When to Use Durable Tasks vs. DAG Workflows
Hatchet supports two ways to orchestrate durable multi-step workflows: directed acyclic graphs (DAGs) and durable tasks. Hatchet persists task state and results so workflows can recover without re-running completed work. The important difference is how you author the workflow, which means making an architectural decision early: should this workflow be modeled as a DAG, or should it be composed at runtime from tasks? Both are forms of durable execution in Hatchet, but they fit different kinds of workflows. The choice comes down to whether the workflow’s control flow and dependencies are known at implementation time.
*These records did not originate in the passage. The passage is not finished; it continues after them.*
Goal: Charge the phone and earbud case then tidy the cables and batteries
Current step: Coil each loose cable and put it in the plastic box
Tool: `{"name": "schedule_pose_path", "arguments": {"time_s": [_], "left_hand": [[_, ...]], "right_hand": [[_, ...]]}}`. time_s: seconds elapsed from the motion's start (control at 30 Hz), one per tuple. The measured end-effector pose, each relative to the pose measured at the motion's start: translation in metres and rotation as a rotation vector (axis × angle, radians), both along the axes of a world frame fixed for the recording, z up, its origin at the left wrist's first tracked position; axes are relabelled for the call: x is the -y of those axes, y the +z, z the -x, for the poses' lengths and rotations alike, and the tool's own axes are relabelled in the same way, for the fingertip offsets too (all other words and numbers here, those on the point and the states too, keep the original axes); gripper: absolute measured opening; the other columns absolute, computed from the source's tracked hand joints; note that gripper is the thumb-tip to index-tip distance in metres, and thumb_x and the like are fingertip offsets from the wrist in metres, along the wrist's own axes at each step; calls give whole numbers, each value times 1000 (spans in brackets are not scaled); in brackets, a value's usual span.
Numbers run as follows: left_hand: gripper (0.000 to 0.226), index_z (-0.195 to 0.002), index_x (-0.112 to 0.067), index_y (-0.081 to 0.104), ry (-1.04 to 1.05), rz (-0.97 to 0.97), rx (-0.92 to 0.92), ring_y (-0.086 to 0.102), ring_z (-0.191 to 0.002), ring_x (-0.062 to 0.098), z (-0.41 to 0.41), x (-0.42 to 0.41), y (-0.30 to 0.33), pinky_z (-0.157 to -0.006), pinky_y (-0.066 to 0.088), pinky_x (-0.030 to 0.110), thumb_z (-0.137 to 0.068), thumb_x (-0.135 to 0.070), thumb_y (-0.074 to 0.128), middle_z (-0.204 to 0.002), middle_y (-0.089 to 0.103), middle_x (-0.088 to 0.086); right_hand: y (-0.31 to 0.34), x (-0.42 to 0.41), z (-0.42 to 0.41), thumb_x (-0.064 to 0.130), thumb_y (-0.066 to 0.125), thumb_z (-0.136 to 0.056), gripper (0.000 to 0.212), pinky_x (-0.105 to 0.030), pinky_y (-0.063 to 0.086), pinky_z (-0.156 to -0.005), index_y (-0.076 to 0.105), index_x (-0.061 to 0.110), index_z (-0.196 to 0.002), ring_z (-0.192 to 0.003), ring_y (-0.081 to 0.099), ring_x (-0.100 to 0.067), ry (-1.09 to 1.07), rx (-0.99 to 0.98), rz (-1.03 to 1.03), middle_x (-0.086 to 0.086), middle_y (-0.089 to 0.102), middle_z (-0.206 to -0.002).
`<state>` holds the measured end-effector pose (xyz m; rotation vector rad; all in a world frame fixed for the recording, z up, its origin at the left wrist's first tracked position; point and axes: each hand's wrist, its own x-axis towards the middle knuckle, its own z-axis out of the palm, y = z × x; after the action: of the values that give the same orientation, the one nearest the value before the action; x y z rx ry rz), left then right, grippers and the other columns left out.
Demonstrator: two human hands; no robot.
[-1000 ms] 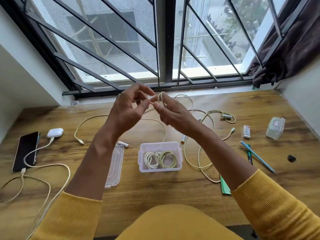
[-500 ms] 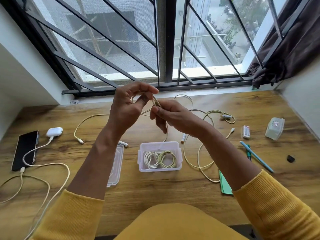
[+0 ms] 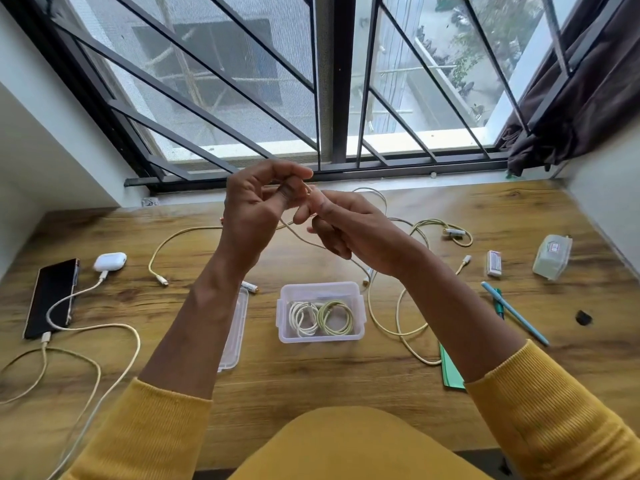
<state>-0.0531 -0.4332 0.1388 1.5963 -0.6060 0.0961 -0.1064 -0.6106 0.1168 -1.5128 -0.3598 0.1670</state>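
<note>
Above the desk's far middle, my left hand (image 3: 256, 209) and my right hand (image 3: 341, 223) both pinch a cream cable (image 3: 173, 239) whose slack trails left to a plug on the wood. A clear plastic box (image 3: 320, 336) below my hands holds two coiled cables. At the far left lie the black phone (image 3: 52, 296) and the white earbud case (image 3: 110, 261), each with a cable plugged in. A battery (image 3: 250, 287) lies by the box lid (image 3: 233, 344); another battery (image 3: 453, 232) sits on a yellowish cable tangle (image 3: 401, 317).
A small battery pack (image 3: 494, 263) and a clear lidded container (image 3: 552, 256) stand at the right. Two pens (image 3: 512, 311), a green card (image 3: 450, 374) and a small black piece (image 3: 583, 317) lie nearby. A barred window closes off the desk's far edge.
My hands have drawn closer together and the cable loop between them has tightened around my right fingers. The items on the desk have not moved.
</note>
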Motion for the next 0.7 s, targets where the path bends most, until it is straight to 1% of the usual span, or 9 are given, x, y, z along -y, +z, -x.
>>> {"name": "schedule_pose_path", "arguments": {"time_s": [0.07,0.17,0.23,0.3,0.4,0.47,0.53,0.6,0.7], "left_hand": [[15,-108,-6,75,1,16,-13,76,-86,18,1,0,0,-80,62,32,-101,1,65,-90,75,9],[17,-108,-9,76,7,56,-30,78,-90,26,3,1,-1,-81,63,36,-100,1,66,-94,77,12],[16,-108,-8,76,8,67,-39,78,-89,27,5,2,-2,-81,63,36,-100,1,66,-94,78,11],[15,-109,-4,76,14,72,-45,78,-87,27,6,3,-2,-79,63,34,-100,2,65,-93,77,12],[14,-107,-3,75,32,103,-75,76,-80,25,5,3,-3,-75,63,34,-100,3,65,-86,74,14],[15,-108,-2,75,45,106,-83,74,-77,21,5,3,-4,-75,63,33,-100,4,64,-82,73,10],[15,-108,-2,75,58,114,-98,73,-76,17,5,4,-4,-74,62,30,-100,5,64,-81,73,4],[15,-108,-3,75,64,131,-112,74,-76,17,6,3,-3,-73,62,30,-100,4,64,-80,74,3],[14,-109,-2,74,59,134,-105,78,-83,27,7,2,0,-74,63,35,-100,4,64,-84,73,11]], "right_hand": [[1,0,-1,23,35,-116,40,-50,34,-82,65,-2,-112,-44,39,-16,-13,-1,12,-2,41,-53],[3,1,-1,16,37,-115,33,-36,37,-53,62,-5,-111,-45,48,-16,-9,2,11,-7,51,-55],[6,2,0,11,36,-114,29,-29,44,-55,61,-5,-111,-56,63,-19,29,-6,-9,-9,64,-65],[7,3,0,5,34,-113,28,-27,53,-66,59,-7,-114,-66,70,-22,88,-11,-44,-12,68,-74],[6,1,1,9,36,-114,28,-31,47,-63,60,-4,-113,-54,59,-19,85,-11,-6,-7,61,-64],[6,-2,2,21,34,-116,36,-44,40,-73,62,0,-107,-48,44,-16,49,-28,20,-1,49,-57],[7,-3,3,36,25,-117,51,-46,38,-79,63,6,-100,-48,36,-14,16,-101,26,2,41,-56],[8,-3,3,40,22,-117,56,-44,38,-76,62,5,-100,-51,36,-15,14,-123,11,0,41,-59],[7,-3,5,34,32,-115,46,-41,38,-62,61,1,-105,-63,42,-19,34,-75,4,-10,44,-70]]}}
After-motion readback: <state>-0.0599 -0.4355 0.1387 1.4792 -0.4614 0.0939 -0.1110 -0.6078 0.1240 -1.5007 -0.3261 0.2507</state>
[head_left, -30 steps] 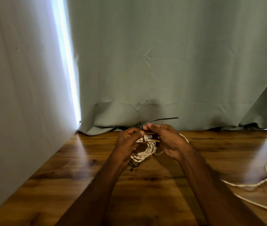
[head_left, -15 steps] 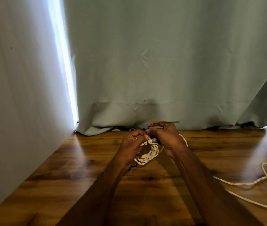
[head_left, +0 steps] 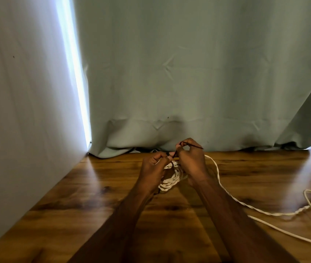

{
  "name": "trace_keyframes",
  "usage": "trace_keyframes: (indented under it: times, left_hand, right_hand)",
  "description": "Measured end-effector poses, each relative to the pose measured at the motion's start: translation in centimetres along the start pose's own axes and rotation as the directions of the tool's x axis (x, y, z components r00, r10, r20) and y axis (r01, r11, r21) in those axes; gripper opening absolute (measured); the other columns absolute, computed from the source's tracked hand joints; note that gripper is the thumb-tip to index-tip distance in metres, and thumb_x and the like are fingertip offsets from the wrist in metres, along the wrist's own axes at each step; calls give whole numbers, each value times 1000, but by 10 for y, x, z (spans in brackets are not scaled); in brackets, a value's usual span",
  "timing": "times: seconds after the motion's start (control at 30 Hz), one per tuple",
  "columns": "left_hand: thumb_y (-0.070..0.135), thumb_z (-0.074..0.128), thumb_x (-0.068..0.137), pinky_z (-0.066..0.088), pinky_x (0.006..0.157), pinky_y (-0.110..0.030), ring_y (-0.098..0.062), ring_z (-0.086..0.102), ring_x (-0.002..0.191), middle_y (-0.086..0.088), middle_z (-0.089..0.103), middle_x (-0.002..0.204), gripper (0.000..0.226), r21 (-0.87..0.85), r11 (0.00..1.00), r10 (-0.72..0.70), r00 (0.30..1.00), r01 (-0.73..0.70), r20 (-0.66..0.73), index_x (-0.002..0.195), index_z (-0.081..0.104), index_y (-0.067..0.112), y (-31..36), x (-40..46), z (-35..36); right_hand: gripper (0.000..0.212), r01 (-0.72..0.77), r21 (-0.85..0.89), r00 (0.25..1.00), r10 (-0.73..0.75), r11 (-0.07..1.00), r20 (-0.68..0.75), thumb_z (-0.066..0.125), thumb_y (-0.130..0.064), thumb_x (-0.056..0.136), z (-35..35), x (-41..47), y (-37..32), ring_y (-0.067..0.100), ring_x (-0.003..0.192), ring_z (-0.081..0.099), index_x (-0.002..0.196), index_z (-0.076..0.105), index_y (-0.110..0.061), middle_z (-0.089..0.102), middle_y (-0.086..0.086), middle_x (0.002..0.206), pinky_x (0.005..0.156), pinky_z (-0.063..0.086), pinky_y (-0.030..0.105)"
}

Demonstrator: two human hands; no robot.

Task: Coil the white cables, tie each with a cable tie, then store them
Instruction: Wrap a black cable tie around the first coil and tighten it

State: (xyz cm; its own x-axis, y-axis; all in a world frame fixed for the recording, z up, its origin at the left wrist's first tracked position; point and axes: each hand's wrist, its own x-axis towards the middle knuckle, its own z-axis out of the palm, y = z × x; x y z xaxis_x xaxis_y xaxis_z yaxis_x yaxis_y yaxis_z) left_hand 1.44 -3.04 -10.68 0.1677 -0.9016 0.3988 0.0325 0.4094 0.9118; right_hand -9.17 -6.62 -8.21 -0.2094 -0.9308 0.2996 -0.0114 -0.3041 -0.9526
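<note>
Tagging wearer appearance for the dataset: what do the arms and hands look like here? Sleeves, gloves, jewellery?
Both forearms are bare right to the bottom edge of the frame; no sleeves show. The left hand and right hand wear no gloves. No watch, ring or wristband is visible, and no markings can be made out.

Dim scene; daylight through curtain [head_left: 188, 73] gaps (left, right); glare streaks on table [head_left: 97, 186]; soft focus, edges bowed.
</note>
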Motion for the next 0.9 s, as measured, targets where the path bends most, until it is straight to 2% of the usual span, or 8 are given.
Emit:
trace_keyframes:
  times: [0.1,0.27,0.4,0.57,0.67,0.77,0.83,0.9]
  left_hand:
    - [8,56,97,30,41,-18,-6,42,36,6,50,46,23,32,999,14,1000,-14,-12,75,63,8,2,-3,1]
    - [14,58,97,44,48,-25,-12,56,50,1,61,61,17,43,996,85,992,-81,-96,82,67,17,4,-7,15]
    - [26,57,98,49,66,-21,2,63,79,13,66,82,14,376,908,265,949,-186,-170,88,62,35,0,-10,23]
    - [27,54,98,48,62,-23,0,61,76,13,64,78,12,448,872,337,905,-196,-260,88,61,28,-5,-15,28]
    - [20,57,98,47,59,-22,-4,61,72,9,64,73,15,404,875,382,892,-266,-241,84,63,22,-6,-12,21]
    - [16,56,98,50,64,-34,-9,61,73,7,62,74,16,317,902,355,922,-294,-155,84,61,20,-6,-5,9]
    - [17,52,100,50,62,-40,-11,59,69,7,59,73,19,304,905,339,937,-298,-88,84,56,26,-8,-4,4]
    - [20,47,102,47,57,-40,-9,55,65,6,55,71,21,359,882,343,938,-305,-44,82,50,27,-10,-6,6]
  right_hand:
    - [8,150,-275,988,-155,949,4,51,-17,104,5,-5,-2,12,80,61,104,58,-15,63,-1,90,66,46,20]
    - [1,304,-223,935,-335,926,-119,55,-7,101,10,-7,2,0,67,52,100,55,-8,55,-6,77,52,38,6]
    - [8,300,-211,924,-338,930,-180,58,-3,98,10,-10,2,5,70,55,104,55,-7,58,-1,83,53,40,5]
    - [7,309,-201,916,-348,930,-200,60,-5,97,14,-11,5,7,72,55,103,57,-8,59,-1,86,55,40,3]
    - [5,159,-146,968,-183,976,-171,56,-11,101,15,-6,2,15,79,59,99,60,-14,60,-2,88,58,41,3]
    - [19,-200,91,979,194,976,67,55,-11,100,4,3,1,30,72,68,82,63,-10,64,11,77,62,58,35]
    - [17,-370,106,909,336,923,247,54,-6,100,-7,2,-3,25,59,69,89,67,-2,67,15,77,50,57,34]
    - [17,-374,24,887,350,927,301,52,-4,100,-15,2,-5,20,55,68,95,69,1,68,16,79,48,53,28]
If they are, a DAG is usually the natural choice. If they are not, durable tasks are usually the better fit. In that model, your code runs, makes decisions, waits for things, and spawns children while Hatchet persists progress along the way.
When the structure is known up front
DAGs work best when the workflow can easily be represented as an acyclic graph at implementation time. That means all of the steps must be known in advance and child steps cannot feed back into their ancestors. Document processing, ETL pipelines, and CI/CD pipelines are good examples. The major stages are known ahead of time and can be easily sequenced in dependency order with no loops. Hatchet schedules the work, passes outputs from parents to children, and gives you a clear visual representation of the pipeline in the dashboard.
When declarative structure stops being practical
DAGs can handle waits, conditional branches, and or groups, so the mere presence of a wait or a branch does not mean you need a durable task. Maintainability is often the deciding factor. A DAG becomes the wrong tool when the branching rules are so numerous or intertwined that expressing them declaratively becomes error-prone. This is also the case when the branching logic changes frequently enough that maintaining the graph is more effort than writing the same logic imperatively. However, when the workflow contains loops or steps that cannot be known until runtime, a DAG simply cannot be used at all.
Support workflows, approval flows, and agentic loops are good examples. Consider a support agent: it triages a ticket, sends an initial response, waits for a customer reply or a timeout, then either resolves or escalates. You could express a simple version of that as a DAG with or groups and parent conditions. But in practice the branching logic tends to grow beyond maintainability, with multiple escalation paths, multi-turn conversations, and context-dependent retries. At that point, writing it as imperative code with checkpointing is less work. Agentic loops are an even clearer case: the number of iterations is unknown, each action depends on the previous result, and the stopping condition is evaluated at runtime. That requires a cycle, which a DAG cannot express.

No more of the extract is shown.